╔══

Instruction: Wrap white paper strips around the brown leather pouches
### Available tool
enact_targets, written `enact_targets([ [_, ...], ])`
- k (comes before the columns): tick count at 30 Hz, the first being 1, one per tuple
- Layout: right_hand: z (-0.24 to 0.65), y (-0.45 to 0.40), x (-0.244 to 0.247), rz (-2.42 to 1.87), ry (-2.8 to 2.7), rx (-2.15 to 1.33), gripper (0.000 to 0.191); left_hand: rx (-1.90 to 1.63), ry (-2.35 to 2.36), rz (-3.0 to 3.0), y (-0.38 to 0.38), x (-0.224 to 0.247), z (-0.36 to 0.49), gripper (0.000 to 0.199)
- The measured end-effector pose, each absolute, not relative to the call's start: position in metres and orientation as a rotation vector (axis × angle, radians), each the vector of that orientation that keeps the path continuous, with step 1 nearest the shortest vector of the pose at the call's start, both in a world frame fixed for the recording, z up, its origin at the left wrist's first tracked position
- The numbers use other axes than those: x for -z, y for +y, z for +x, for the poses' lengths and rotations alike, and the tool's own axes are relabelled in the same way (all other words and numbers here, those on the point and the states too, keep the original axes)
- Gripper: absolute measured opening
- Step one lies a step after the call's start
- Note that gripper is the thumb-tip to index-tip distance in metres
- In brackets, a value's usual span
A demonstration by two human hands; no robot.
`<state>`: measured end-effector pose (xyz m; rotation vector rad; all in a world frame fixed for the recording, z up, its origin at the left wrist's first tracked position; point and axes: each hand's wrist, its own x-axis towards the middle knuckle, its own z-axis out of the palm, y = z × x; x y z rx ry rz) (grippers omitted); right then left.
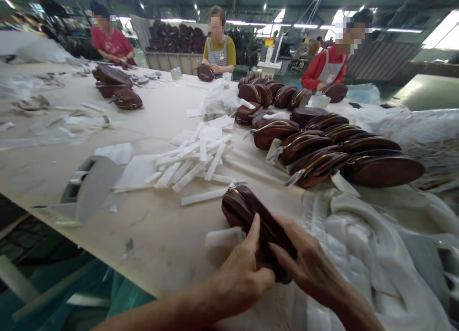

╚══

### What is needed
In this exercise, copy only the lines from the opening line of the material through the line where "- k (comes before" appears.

### Response
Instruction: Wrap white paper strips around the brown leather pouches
### Available tool
enact_targets, written `enact_targets([ [_, ...], ])`
- k (comes before the columns): tick count at 30 Hz, the first being 1, one per tuple

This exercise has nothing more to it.